▶ WHAT TO PRODUCE
Return the exact lines spanning from the line with "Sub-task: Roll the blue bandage" through the last line of the entries, boundaries included, and no others.

LISTED RECORDS: Begin

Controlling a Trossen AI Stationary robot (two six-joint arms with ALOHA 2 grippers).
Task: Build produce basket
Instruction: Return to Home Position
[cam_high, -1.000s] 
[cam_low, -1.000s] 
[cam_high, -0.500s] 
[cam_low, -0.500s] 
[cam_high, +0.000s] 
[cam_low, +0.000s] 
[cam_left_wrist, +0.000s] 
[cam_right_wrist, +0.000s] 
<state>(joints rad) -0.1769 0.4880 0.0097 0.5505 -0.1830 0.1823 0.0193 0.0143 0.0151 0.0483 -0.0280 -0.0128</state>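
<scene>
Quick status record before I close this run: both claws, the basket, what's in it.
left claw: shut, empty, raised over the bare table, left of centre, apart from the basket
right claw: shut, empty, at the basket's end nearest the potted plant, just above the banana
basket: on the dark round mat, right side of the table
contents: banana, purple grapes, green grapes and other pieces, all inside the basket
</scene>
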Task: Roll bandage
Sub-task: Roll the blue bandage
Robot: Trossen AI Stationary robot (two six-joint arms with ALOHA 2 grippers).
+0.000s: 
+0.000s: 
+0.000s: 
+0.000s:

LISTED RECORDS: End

▶ RESPONSE AREA
Sub-task: Roll the blue bandage
Robot: Trossen AI Stationary robot (two six-joint arms with ALOHA 2 grippers).
+0.000s: 
+0.000s: 
+0.000s: 
+0.000s:

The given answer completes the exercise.